Mon cahier comporte deux sections générales — l’une pour les protocoles raffinés que j’ai mis en place après avoir fait une nouvelle expérience à plusieurs reprises et l’autre pour mes enregistrements d’expérience. Pour cette deuxième section, je note des notes et des observations sur du papier brouillon pendant que je fais des expériences et que je saisis des informations dans mon cahier électronique plus tard de manière plus organisée. Il peut être super ennuyeux de remplir votre cahier de laboratoire après avoir effectué une expérience épuisante et complexe, mais c’est peut-être le moment le plus critique! Pour les jours où je dois vraiment le remettre à plus tard, je garde une zone de mon bureau pour des notes expérimentales, que je peux ensuite utiliser pour mettre à jour mon cahier le lendemain.
– Bartman

D’autres conseils ?

Je recommande fortement d’utiliser le début de son expérience de recherche comme période d’essai pour les méthodes de cahier de laboratoire pour trouver une approche qui vous convient. Les principaux critères sont qu’il est simple et pratique à utiliser et facile à sauvegarder. Cela dit, aucune méthode unique n’est parfaite, alors limitez-vous à essayer trois ou quatre outils. J’ai appris à la dure que l’inconvénient d’expérimenter avec un tas d’outils différents est que vos données sont dispersées parmi les ordinateurs portables, ce qui peut rendre très difficile de trouver ce que vous cherchez.
– Colucci

En dehors des essais et erreurs, j’ai appris ce qui devait entrer dans mes notes en lisant les cahiers d’anciens membres du laboratoire et en découvrant ce qui, dans la description, rendait une expérience plus facile ou plus difficile à reproduire. Un manque d’informations peut être très frustrant, et je veux rendre tout suivi de mes expériences aussi fluide que possible.
– Kitaoka

Pourvu que vous n’enfreigniez aucune règle, n’ayez pas peur de développer votre propre façon de prendre des notes. L’une des institutions que j’ai visitées avait ses propres directives, mais comme mon approche individuelle fonctionnait pour moi, j’ai décidé de continuer et de traduire mon travail dans un cahier conforme une fois par semaine. Cela peut sembler un travail supplémentaire, mais pour moi, c’était soit faire cela, soit risquer que je cesse d’utiliser mon carnet de laboratoire de manière cohérente, ce qui aurait été une plus grande perte pour moi, mon laboratoire et même pour l’institution.
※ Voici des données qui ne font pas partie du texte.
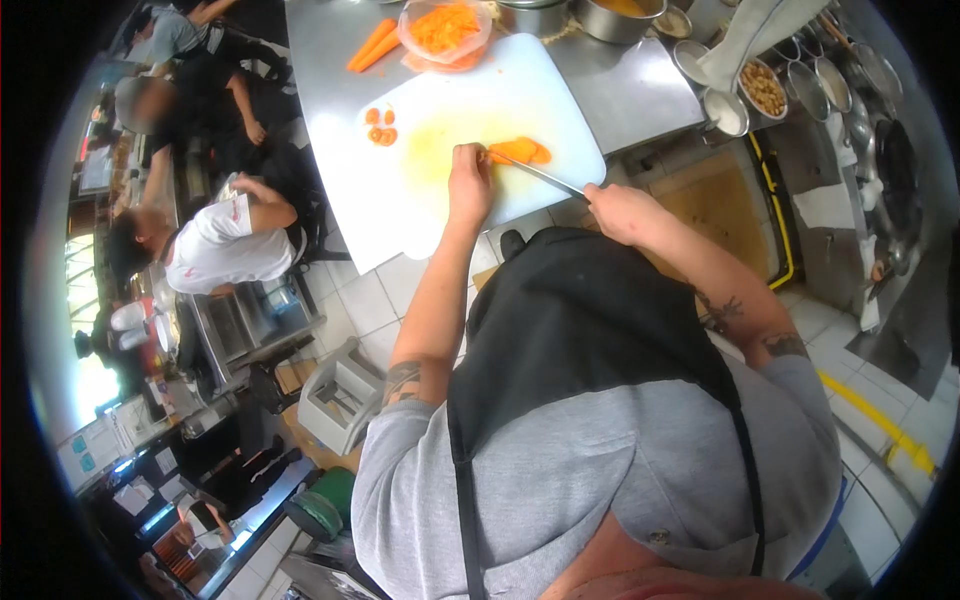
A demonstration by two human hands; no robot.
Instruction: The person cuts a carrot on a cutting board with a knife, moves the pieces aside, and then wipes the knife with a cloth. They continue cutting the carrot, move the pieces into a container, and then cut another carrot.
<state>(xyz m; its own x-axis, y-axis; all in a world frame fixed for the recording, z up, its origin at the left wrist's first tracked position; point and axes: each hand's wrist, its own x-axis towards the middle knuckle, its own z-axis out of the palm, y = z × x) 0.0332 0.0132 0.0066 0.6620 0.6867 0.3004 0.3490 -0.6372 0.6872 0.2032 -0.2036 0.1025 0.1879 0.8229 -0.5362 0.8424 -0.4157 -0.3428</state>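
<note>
Head view hides the fingertips of the left hand (468,185): they curl down at one end of the orange carrot (519,150), and I cannot tell whether they pinch it or only press. The right hand (622,212) is closed around the knife (548,178), its fist covering the handle; the slim metal blade slants to the carrot, which lies on the smooth white cutting board (540,80). Small round orange slices (381,126) sit near the board's left edge. Beyond, a translucent plastic tub (437,62) heaped with fine shreds stands beside whole, tapering carrots (372,46); a shiny metal pot (620,28) is cut off above.
</note>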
Cela peut d’abord sembler une corvée, mais garder une trace de ce que vous faites peut être un bon stimulant de l’humeur. Un projet de recherche est fait de nombreux hauts et des bas expérimentaux, mais surtout des bas, donc se sentir un peu bleu et inutile est très courant. En regardant en arrière votre ordinateur portable vous permet de mettre les choses en perspective et de réaliser à quel point vous réalisez réellement.